What you need to do: Your answer must hold only the lines below from the line containing "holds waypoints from" through the line containing "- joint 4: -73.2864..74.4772", each reproduced exactly.

*** Supplied records Section Begins ***

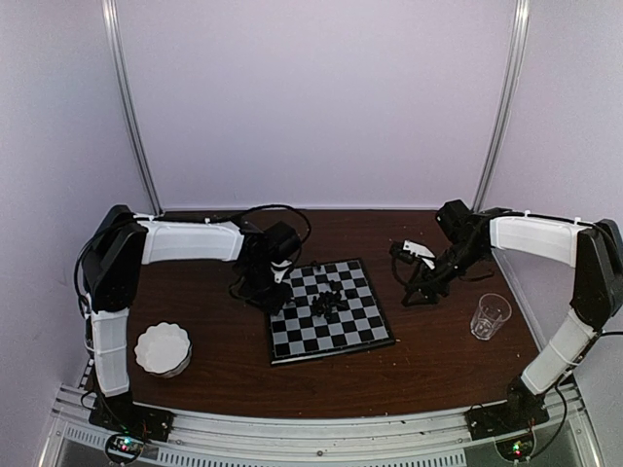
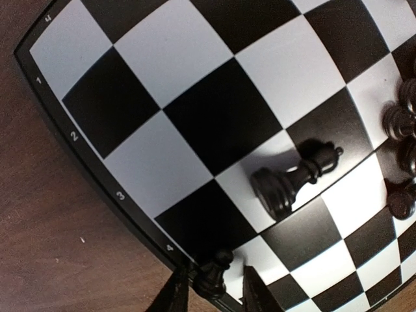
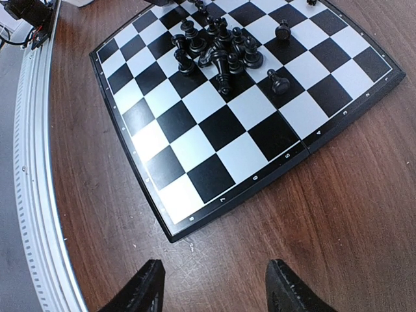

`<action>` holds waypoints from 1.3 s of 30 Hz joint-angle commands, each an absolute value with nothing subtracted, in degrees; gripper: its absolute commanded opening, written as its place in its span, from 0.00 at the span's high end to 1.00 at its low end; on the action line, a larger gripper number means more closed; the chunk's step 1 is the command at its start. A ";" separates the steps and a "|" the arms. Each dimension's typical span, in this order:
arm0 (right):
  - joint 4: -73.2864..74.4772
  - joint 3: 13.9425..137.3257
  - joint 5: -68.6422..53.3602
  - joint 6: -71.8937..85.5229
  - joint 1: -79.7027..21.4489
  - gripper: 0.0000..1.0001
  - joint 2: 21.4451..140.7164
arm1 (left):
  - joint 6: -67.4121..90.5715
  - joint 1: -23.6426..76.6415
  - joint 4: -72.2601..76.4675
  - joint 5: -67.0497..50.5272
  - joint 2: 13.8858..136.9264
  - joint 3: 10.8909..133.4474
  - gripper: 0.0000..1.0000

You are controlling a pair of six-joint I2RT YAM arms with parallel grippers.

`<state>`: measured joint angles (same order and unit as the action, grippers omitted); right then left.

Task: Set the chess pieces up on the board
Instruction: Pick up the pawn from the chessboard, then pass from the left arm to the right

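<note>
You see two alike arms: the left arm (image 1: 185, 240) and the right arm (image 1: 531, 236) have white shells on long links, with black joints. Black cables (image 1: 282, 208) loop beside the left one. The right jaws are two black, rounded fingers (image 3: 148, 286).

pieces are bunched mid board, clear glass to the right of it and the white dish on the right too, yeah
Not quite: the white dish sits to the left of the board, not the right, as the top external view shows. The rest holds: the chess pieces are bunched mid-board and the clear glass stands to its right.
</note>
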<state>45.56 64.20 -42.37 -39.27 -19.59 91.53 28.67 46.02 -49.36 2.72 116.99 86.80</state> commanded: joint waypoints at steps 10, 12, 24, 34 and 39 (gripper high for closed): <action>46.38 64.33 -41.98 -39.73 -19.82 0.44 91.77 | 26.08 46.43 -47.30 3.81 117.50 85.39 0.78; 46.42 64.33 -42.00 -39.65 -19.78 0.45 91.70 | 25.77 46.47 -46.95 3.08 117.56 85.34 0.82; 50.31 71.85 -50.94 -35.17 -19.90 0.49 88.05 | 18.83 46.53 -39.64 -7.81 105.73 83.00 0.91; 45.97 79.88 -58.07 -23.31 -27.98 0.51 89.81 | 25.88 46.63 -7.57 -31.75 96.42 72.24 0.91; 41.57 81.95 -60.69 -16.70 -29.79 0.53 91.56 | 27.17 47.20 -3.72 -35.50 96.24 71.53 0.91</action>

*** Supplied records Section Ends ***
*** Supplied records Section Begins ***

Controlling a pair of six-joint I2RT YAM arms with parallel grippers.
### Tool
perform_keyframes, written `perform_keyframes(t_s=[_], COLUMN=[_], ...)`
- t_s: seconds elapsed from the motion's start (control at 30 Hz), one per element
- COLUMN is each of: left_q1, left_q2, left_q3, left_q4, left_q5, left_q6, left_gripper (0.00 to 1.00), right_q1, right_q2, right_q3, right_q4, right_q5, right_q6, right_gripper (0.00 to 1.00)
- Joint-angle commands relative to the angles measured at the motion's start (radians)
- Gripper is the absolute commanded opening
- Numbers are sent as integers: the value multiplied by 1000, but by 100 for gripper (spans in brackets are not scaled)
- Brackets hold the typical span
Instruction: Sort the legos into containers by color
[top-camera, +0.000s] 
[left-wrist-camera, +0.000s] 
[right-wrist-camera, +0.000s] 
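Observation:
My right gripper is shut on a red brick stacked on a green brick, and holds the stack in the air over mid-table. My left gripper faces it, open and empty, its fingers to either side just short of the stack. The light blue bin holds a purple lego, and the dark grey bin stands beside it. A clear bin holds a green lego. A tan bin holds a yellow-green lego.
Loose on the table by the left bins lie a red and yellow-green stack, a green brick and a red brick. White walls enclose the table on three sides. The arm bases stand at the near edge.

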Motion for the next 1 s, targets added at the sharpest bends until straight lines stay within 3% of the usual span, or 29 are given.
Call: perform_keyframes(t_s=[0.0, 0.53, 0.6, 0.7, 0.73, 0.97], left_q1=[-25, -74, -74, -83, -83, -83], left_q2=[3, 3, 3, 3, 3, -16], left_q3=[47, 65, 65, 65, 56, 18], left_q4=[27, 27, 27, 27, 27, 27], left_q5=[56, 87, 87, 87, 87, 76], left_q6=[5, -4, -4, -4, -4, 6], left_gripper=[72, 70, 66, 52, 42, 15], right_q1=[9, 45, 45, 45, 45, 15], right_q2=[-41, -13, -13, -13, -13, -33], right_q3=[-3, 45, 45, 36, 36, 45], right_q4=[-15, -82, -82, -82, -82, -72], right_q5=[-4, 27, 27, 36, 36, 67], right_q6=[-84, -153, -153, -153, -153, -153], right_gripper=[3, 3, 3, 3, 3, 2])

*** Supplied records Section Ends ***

Worked solution:
`<action>` holds waypoints from 1.3 s of 30 Hz joint-angle commands, each an absolute value with nothing subtracted, in degrees; gripper: its absolute commanded opening, written as its place in its span, from 0.00 at the span's high end to 1.00 at its low end; on the action line, a larger gripper number means more closed; the chunk's step 1 is the command at its start. A ";" separates the steps and a "|" the arms. Each dimension's typical span, in this order:
arm0 (right):
  - joint 4: -73.2864..74.4772

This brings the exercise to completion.